# What to do
Scan the records below and say how many lines include the word "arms", giving no other text.

***** Information given *****

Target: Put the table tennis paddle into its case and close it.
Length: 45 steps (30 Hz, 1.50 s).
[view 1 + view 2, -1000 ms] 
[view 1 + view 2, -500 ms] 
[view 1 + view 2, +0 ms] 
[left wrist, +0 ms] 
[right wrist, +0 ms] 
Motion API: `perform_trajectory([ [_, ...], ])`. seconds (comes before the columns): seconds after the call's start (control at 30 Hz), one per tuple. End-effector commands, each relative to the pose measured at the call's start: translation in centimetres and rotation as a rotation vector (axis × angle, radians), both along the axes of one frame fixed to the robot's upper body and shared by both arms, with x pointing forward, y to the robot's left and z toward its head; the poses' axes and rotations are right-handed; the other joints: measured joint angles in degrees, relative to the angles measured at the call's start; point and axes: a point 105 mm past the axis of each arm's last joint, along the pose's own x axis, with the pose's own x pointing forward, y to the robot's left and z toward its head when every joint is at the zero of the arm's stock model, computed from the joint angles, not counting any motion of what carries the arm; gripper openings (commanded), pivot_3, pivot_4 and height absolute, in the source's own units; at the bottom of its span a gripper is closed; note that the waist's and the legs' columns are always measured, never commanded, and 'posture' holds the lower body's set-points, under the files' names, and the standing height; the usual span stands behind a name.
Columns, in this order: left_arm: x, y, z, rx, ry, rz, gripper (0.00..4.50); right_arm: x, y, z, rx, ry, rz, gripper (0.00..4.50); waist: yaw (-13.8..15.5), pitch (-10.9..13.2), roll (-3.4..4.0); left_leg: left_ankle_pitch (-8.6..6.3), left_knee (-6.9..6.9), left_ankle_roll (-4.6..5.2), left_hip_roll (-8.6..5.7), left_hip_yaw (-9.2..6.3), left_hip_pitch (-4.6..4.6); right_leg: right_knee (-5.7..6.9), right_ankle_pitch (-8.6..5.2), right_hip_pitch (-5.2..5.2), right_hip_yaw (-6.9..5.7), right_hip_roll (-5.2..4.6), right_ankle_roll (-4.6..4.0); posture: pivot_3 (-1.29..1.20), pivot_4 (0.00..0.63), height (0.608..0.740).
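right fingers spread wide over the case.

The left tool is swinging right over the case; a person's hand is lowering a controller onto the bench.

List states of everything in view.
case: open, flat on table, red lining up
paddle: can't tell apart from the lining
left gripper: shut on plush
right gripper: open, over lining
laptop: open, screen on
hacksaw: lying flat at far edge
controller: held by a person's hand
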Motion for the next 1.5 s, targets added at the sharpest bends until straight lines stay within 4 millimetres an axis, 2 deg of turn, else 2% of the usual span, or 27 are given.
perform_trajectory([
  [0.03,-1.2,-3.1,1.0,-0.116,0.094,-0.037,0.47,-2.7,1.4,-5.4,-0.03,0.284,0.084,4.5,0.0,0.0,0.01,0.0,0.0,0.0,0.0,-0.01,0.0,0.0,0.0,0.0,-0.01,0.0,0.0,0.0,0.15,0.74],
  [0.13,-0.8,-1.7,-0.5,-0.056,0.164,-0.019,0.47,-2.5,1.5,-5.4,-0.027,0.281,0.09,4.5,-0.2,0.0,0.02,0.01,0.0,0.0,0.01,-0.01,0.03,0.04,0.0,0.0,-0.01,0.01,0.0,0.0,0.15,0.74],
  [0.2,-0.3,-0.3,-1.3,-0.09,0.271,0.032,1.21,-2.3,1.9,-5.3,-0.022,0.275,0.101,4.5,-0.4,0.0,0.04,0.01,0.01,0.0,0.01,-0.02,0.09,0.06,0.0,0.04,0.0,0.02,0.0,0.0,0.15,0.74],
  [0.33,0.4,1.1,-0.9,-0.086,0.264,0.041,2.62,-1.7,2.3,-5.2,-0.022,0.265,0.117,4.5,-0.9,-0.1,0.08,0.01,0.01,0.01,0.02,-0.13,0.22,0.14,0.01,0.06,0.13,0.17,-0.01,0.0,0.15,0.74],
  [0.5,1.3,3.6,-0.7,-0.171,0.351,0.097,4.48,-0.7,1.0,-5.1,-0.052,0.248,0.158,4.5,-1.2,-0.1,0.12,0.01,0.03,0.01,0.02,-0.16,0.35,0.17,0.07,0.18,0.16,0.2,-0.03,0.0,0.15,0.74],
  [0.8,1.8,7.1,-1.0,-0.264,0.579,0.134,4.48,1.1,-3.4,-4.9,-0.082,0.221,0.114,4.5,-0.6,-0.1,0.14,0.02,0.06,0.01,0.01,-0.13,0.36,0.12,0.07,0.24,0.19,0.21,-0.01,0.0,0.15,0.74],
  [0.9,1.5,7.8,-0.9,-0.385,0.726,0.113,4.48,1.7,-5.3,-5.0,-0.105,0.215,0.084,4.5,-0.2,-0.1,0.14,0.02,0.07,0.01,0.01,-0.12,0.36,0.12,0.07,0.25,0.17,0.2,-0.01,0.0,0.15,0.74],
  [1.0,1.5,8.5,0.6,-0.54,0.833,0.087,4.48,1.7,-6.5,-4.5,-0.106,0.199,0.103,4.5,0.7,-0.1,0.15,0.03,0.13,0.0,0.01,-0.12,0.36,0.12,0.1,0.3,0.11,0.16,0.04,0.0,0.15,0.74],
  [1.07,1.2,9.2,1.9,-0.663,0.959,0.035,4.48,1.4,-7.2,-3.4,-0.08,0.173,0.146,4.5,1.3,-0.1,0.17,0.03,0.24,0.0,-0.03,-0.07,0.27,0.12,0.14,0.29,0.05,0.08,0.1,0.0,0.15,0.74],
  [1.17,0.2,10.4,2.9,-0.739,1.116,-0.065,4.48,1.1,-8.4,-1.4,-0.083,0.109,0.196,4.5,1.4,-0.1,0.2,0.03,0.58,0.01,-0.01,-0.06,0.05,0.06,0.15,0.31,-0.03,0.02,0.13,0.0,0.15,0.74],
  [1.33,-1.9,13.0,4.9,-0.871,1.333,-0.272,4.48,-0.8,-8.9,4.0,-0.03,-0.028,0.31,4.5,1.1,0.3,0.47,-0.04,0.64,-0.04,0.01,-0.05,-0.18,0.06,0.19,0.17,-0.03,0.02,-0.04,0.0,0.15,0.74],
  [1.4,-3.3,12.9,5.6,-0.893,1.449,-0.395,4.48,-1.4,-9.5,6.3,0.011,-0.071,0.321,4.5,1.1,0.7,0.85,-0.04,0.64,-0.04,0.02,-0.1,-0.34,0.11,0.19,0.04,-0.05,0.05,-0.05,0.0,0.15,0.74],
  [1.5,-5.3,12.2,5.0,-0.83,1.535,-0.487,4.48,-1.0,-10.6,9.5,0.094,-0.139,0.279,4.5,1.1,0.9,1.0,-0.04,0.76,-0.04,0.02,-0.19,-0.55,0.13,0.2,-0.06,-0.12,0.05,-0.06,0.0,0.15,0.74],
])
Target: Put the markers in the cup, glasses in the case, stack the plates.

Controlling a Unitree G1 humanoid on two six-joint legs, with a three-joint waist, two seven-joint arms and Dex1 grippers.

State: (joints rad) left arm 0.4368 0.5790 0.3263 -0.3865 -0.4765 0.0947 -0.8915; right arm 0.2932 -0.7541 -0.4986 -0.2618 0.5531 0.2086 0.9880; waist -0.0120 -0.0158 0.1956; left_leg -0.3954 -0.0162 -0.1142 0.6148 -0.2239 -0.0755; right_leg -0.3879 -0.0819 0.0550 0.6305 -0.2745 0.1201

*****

# Worked solution
2